▸ What needs to be done:
Two lines mark the range in the entries below: the one holding "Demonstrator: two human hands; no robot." and the one holding "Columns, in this". Set down those two and all lines between them, exactly.

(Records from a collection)
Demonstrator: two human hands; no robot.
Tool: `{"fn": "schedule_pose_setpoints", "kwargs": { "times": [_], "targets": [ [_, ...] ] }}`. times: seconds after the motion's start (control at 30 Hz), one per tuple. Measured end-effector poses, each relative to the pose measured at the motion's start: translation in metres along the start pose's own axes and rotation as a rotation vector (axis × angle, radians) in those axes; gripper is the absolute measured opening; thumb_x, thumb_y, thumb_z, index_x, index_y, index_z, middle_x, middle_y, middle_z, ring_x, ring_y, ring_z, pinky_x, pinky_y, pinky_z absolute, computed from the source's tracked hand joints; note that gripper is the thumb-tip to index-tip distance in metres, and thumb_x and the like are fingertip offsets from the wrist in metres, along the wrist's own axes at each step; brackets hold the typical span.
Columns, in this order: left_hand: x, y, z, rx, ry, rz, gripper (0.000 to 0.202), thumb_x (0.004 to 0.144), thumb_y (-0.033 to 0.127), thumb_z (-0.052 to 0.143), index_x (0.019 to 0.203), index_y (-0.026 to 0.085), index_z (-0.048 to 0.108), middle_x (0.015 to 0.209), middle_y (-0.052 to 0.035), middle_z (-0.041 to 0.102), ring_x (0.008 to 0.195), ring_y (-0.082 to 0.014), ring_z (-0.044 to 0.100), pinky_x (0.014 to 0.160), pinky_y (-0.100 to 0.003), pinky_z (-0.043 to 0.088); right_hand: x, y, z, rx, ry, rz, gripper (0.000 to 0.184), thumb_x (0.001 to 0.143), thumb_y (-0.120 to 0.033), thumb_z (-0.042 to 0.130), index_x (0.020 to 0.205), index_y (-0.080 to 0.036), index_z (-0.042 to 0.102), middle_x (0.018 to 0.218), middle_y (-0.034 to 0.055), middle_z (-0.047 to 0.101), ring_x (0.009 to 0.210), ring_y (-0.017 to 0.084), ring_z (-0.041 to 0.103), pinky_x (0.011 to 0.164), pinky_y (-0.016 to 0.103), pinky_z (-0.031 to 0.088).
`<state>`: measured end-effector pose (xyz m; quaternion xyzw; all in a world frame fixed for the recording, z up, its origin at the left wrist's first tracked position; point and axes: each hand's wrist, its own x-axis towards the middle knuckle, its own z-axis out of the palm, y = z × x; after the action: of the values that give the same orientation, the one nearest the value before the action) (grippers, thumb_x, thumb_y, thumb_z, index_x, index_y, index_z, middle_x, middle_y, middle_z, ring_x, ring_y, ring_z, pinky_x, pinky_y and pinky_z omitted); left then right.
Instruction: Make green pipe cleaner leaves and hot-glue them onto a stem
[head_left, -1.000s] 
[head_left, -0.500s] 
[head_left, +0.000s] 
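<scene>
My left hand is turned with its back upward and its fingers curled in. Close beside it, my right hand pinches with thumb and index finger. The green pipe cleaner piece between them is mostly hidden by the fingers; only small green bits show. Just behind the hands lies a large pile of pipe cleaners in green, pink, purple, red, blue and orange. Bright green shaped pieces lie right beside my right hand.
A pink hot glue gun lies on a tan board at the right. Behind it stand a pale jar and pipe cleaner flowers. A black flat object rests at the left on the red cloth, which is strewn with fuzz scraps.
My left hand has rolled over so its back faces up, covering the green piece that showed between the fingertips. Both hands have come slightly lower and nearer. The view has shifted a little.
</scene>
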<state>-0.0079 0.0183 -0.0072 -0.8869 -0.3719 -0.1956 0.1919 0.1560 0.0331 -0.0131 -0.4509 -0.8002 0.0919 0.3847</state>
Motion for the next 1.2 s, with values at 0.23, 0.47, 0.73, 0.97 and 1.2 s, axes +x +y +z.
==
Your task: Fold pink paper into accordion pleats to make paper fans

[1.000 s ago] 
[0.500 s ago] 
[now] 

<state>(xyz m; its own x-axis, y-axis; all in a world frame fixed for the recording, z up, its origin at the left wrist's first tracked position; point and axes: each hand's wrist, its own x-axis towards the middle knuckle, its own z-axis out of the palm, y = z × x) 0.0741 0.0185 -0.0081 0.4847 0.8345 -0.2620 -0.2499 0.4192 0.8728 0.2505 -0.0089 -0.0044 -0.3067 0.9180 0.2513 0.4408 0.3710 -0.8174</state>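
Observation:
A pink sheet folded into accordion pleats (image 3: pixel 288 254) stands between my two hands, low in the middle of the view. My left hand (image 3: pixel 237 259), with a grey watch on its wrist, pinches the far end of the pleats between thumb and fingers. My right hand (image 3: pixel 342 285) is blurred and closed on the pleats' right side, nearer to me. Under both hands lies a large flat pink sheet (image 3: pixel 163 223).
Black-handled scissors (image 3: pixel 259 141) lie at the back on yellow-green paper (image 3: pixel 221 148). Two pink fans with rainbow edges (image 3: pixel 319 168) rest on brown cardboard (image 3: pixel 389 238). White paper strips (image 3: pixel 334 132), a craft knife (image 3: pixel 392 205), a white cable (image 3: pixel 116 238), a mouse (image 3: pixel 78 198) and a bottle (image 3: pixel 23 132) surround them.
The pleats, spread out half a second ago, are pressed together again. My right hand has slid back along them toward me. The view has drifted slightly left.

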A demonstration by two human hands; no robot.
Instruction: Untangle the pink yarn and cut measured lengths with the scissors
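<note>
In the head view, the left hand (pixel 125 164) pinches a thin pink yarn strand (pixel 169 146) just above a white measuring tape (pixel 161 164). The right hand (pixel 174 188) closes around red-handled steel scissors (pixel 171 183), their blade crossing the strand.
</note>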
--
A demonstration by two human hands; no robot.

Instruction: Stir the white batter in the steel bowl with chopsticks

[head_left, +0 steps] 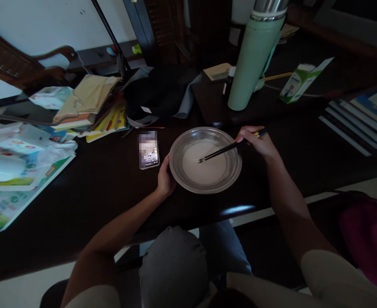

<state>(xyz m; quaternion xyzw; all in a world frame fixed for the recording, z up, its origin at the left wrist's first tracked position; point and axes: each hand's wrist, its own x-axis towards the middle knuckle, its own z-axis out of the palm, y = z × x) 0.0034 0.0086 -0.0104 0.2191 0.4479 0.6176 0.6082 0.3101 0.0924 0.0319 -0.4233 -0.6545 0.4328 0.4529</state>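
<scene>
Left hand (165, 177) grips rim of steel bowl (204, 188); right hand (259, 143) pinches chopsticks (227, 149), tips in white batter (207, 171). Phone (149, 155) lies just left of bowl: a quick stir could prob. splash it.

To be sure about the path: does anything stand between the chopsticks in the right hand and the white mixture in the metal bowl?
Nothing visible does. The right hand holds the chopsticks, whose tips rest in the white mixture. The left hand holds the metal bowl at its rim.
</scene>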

▸ Result of the task:
Demonstrator: two human hands; no robot.
Tool: `{"fn": "schedule_pose_setpoints", "kwargs": { "times": [_], "targets": [ [_, ...] ] }}`. times: seconds after the motion's start (control at 30 Hz), one per tuple. Measured end-effector poses, each relative to the pose measured at the motion's start: translation in metres along the start pose's own axes and rotation as a rotation vector (axis × angle, radians) in those axes; gripper is the absolute measured opening; thumb_x, thumb_y, thumb_z, index_x, index_y, index_z, middle_x, middle_y, middle_z, ring_x, ring_y, ring_z, pinky_x, pinky_y, pinky_z absolute, computed from the source's tracked hand joints; note that gripper is the thumb-tip to index-tip distance in metres, and thumb_x and the like are fingertip offsets from the wrist in metres, along the wrist's own axes at each step; brackets hold the typical span.
Columns, in this order: left_hand: x, y, z, rx, ry, rz, gripper (0.000 to 0.202), thumb_x (0.004 to 0.144), thumb_y (-0.033 to 0.127), thumb_z (-0.052 to 0.143), index_x (0.019 to 0.203), index_y (-0.026 to 0.085), index_z (-0.048 to 0.108), middle_x (0.015 to 0.209), middle_y (-0.052 to 0.035), middle_z (-0.041 to 0.102), ring_x (0.008 to 0.195), ring_y (-0.082 to 0.014), ring_z (-0.044 to 0.100), pinky_x (0.014 to 0.160), pinky_y (-0.100 to 0.003), pinky_z (-0.043 to 0.088); right_hand: x, y, z, rx, ry, rz, gripper (0.000 to 0.184), thumb_x (0.001 to 0.143), thumb_y (-0.120 to 0.033), thumb_z (-0.042 to 0.130), index_x (0.020 to 0.205), index_y (-0.080 to 0.036), index_z (-0.042 to 0.102), middle_x (0.018 to 0.218), middle_y (-0.034 to 0.055), middle_z (-0.047 to 0.101), ring_x (0.009 to 0.210), ring_y (-0.017 to 0.084), ring_z (-0.041 to 0.103), pinky_x (0.011 to 0.164), pinky_y (-0.016 to 0.103), pinky_z (-0.031 to 0.088).

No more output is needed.